Я встаю, но не беру его за руку, следуя за ним из комнаты, вверх по лестнице и в его спальню. Она снова заперта, и я задаюсь вопросом, это просто привычка или они подозрительны по какой-то причине.
Мы заходим внутрь, и он входит в ванную комнату, не произнося ни слова. Я следую за ним и забирая аптечку из его рук.
— Сядь на унитаз, — инструктирую я, и, к удивлению, он подчиняется.
Я мою и вытираю руки, а затем вынимаю принадлежности из аптечки. Я прижимаю стерильную марлю к бутылочке с йодом, а затем осторожно промокаю его губу. Она перестала кровоточить, но покрыта коркой, и я уверена, что до сих пор болит, хотя вы бы не поняли этого по его стоической реакции.
— Предполагаю, что ты привык к этому, — говорю я, тщательно вытирая губу. Он пристально смотрит на меня, но не реагирует на мои слова. — Хорошо.
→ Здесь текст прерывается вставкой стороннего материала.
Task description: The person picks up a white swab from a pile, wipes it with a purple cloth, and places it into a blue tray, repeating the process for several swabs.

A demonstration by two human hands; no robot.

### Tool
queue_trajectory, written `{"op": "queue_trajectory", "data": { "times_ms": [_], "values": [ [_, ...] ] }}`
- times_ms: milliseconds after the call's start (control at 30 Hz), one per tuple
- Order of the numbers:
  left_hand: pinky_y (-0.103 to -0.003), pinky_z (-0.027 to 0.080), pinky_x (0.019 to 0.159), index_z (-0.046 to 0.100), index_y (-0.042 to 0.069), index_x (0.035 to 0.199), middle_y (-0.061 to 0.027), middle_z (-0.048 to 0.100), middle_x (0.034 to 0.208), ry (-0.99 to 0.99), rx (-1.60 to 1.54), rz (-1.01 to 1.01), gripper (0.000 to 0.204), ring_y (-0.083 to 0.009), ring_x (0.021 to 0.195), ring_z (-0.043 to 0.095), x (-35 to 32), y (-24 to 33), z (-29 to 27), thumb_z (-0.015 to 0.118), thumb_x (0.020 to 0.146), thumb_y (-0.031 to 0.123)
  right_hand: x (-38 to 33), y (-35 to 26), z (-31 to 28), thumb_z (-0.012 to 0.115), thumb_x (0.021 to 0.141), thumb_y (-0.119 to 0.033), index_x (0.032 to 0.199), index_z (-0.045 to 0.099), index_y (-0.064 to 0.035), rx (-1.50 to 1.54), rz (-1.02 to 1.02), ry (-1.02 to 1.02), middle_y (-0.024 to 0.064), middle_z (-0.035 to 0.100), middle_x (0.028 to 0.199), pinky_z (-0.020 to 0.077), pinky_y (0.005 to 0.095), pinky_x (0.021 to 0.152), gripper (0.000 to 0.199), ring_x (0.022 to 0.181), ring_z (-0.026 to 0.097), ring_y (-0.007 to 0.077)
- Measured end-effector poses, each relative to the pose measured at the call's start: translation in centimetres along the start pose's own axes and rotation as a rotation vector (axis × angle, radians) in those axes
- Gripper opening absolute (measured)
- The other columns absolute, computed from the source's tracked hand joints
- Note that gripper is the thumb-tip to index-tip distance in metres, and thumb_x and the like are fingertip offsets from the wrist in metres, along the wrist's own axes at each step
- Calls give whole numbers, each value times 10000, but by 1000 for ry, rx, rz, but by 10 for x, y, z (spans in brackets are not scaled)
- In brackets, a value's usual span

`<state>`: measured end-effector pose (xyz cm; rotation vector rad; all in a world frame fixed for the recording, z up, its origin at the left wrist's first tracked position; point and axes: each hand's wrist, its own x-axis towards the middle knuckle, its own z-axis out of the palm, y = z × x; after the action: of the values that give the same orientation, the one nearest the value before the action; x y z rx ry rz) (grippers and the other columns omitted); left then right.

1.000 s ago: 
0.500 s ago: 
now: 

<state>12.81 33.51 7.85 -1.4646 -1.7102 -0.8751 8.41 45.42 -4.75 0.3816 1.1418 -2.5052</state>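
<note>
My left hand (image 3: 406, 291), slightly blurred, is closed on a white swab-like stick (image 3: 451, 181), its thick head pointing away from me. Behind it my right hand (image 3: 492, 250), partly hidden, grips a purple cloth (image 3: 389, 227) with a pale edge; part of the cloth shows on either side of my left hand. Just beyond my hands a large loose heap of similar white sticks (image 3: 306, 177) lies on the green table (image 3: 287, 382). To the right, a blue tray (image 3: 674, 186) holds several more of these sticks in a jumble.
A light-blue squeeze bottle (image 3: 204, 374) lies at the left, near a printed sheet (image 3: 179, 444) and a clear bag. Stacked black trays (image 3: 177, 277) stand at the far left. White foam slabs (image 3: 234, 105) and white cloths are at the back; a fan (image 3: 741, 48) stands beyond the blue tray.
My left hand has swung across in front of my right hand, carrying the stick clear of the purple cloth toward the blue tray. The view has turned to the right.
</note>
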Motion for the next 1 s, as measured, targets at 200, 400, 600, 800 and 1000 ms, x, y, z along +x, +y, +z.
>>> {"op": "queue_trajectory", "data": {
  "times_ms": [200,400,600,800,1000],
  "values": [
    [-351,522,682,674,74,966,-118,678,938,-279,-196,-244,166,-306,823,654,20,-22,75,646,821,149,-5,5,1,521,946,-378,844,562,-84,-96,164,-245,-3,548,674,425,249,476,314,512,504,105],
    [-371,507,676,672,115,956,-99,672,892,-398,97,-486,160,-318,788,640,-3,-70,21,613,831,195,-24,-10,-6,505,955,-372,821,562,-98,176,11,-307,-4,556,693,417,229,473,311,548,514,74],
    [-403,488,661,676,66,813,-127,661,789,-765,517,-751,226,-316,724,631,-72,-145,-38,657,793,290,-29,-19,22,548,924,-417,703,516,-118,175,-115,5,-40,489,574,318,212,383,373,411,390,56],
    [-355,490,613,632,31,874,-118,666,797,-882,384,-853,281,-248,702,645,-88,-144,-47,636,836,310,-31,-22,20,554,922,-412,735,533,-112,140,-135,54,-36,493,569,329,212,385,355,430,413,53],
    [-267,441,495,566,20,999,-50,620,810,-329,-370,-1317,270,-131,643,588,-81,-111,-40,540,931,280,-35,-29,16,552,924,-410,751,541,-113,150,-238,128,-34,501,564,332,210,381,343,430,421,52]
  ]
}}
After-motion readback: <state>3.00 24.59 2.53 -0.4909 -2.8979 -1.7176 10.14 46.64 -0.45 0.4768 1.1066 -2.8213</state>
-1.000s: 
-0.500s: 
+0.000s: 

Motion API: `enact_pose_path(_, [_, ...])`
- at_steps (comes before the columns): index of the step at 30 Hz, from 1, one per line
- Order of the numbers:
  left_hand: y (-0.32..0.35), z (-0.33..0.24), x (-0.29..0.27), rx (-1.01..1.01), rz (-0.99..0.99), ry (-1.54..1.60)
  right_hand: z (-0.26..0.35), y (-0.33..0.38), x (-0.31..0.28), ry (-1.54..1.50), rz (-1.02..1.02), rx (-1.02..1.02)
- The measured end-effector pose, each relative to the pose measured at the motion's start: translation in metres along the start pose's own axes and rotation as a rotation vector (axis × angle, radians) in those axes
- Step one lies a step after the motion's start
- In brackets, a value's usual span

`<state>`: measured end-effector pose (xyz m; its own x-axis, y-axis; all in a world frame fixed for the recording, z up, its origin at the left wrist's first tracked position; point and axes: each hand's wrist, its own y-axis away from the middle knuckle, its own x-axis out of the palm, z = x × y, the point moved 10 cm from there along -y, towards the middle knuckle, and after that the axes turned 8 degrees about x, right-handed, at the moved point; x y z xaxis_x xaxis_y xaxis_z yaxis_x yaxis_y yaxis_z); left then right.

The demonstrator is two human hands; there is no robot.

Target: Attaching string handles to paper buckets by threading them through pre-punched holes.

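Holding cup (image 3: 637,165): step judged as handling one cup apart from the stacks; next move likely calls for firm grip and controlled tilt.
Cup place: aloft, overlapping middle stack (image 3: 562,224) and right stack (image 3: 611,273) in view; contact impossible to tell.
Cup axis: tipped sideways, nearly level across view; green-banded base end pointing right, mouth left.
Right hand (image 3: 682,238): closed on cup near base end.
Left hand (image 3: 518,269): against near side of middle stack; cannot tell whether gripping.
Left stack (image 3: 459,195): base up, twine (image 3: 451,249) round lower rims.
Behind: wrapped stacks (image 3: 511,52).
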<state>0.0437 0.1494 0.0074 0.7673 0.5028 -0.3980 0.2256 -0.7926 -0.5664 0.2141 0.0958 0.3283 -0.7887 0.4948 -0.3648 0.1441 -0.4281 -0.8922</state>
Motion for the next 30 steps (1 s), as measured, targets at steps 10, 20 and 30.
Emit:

Я бросаю окровавленную марлю в мусорное ведро, беру еще один кусок и смачиваю йодом. Затем я очищаю область вокруг глаза и опухшую скулу, перед тем, как нежно осмотреть пальцами ушибленную линию подбородка.
— Как долго ты участвуешь в боях? — спрашиваю я, осторожно ощупывая пальцами ушибленную кожу вдоль грудной клетки.
— Некоторое время, — шипя, произносит он, и я убираю руку.
— Прости.
Он берет меня за руку, потирая большим пальцем круги на тыльной стороне запястья.
— Ты не сделала ничего плохого, так что не извиняйся.
— Почему ты дерешься?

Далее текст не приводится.